Laryngotracheal fixation is considered an important cause of post-thyroidectomy voice impairment [1] as is endotracheal intubation [7, 13, 27]. In this study, we investigated the effect of endotracheal intubation on post-thyroidectomy voice outcomes by analyzing self-reported voice symptoms and acoustic parameters. Impairment of VSS, F-high and frequency range continued for 1–18 months after thyroidectomy, compared with only 3 days after parotidectomy. These findings suggest that the early post-operative voice impairment in the parotidectomy group is associated with endotracheal intubation, while the long-term voice impairment after thyroidectomy is caused by the thyroidectomy itself.

Interestingly, pre-operative VSS in the thyroidectomy group was significantly worse than in the control group. The standard deviation of pre-operative VSS was significantly larger than the mean value. We do not know the exact cause of this effect. However, the worse pre-operative VSS in the thyroidectomy group might be related to compressive symptoms of thyroid nodule, LPRD or psychological attitude. Actually, thyroid pathologies could cause compressions on the larynx, the respiratory and/or digestive system, and voice and swallowing complaints are common in pre-operative thyroidectomy patients [28, 29]. The incidence of LPRD was significantly higher in the thyroidectomy group and LPRD can cause hoarseness, globus symptoms, throat discomfort, and throat clearing like post-thyroidectomy syndrome. In addition, patients with thyroid nodules may generally be more concerned or anxious about their throat and voice than patients with benign parotid tumors.

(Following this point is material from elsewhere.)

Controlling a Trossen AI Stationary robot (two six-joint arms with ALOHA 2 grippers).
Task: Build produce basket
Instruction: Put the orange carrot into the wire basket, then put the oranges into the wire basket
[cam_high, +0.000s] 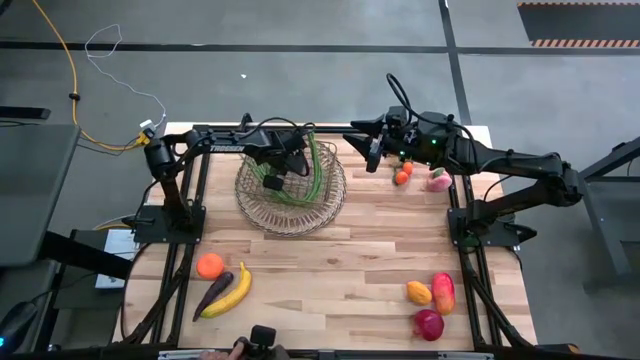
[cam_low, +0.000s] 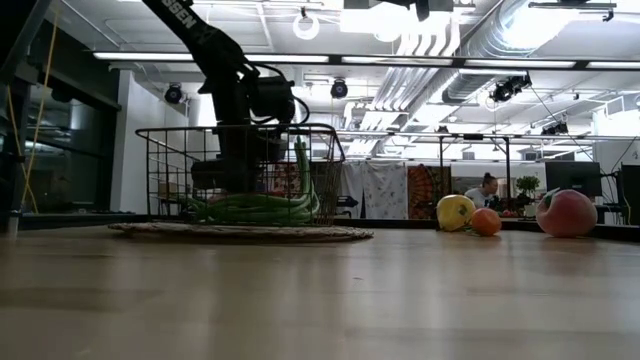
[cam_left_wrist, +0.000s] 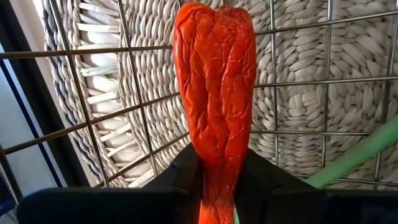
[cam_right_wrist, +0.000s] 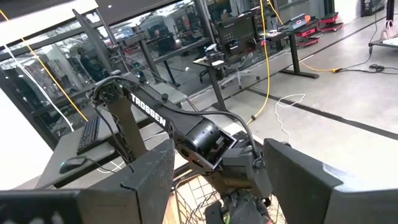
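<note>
Reaching down into the basket at the back left of the table: left gripper, fingers clamped tight on a wrinkled red chilli, the pod pinched at its lower end between the two dark pads and pointing out over the wire mesh and the woven mat beneath. Seen from table height, the same arm dropping inside the wire wall, long green beans curled along the bottom and up the right-hand side of the basket. Whether the chilli touches the mesh floor: cannot tell. Raised at the back of the table, right of the basket and clear of it: right gripper, fingers held well apart, nothing between them, aimed toward the left arm. Just beside it on the wood: small carrots and a pinkish fruit. Lying near the front left corner, well apart from the basket: orange, purple eggplant and yellow banana, the last two touching. Grouped at the front right: a yellow-orange fruit, a red-and-yellow fruit and a red apple.
</note>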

This study has several limitations. First, we did not perform laryngeal electromyography (EMG) to exclude EBSLN paralysis definitively. However, videolaryngostroboscopic examination was performed in all patients before and after thyroidectomy and there was no evidence of EBSLN paralysis in any of them. Second, the voice questionnaire for VSS developed by us was not validated officially, although it was used in our previous studies [16, 17]. However, it includes questions about all five typical symptoms, and it is easy and quick to use. Third, the incidence of LPRD was significantly higher in the thyroidectomy group than the control group and LPRD could affect voice outcomes. Fourth, we did not compare voice outcomes in the case and control groups at 18 and 24 months after surgery. However, the results at post-operative 18 and 24 months in the control group would probably not have differed from pre-operative levels because VSS and all acoustic parameters returned to pre-operative levels within 1 week of surgery.

Conclusion

Self-assessed voice symptoms and effects on objective acoustic parameters can persist for up to 18 months after thyroidectomy. This possibility should be explained to patients and discussed in pre-operative counseling. Endotracheal intubation can affect voice function adversely for 1 week post-operatively.